**Work instruction:**
Return the whole listing, line for line, without the pictures in it.

<<<<

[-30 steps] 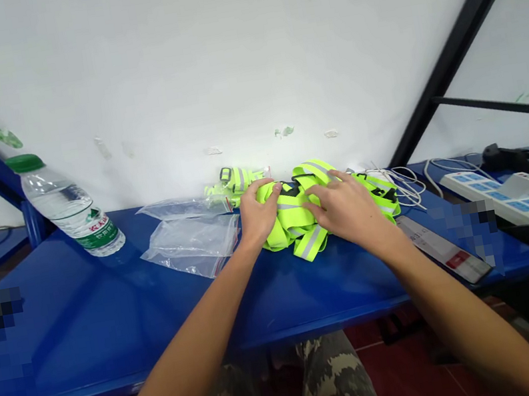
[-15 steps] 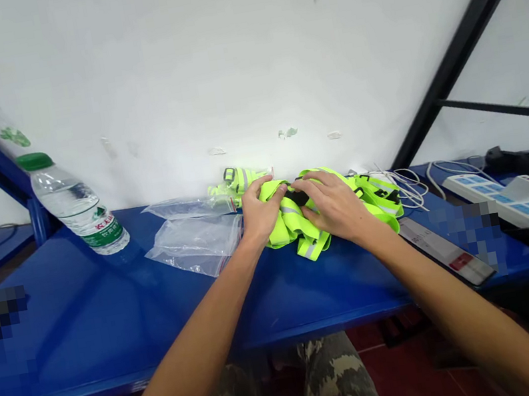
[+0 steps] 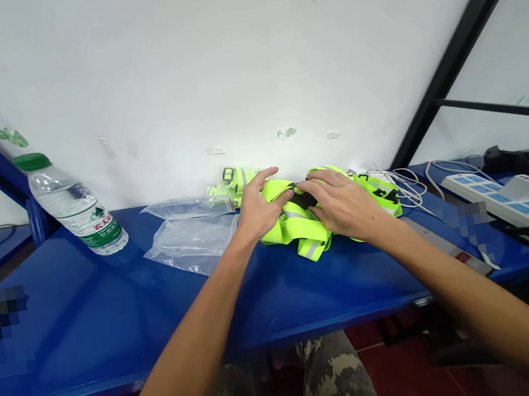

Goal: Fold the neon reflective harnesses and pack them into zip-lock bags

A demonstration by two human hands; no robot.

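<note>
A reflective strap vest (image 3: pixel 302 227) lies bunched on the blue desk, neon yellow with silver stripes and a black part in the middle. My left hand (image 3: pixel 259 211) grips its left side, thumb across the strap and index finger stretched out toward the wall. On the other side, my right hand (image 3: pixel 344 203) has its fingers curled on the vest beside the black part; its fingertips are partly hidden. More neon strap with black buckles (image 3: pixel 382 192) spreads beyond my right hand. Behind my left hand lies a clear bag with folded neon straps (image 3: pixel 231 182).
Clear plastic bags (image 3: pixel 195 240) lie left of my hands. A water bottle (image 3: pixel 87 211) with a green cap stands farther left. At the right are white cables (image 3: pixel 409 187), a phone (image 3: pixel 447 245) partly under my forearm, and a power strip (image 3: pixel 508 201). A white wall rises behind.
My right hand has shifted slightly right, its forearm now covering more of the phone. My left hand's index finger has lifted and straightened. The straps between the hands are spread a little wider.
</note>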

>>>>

**Task answer:**
[-30 steps] 
[-15 steps] 
[+0 steps] 

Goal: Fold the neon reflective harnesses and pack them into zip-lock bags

A demonstration by two human hands; no robot.

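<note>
A reflective strap vest (image 3: pixel 302 227) lies bunched on the blue desk, neon yellow with silver stripes and a black part in the middle. My left hand (image 3: pixel 259 211) grips its left side, thumb across the strap and index finger stretched out toward the wall. On the other side, my right hand (image 3: pixel 344 203) has its fingers curled on the vest beside the black part; its fingertips are partly hidden. More neon strap with black buckles (image 3: pixel 382 192) spreads beyond my right hand. Behind my left hand lies a clear bag with folded neon straps (image 3: pixel 231 182).
Clear plastic bags (image 3: pixel 195 240) lie left of my hands. A water bottle (image 3: pixel 87 211) with a green cap stands farther left. At the right are white cables (image 3: pixel 409 187), a phone (image 3: pixel 447 245) partly under my forearm, and a power strip (image 3: pixel 508 201). A white wall rises behind.
My right hand has shifted slightly right, its forearm now covering more of the phone. My left hand's index finger has lifted and straightened. The straps between the hands are spread a little wider.
</note>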

No more is needed to finish this exercise.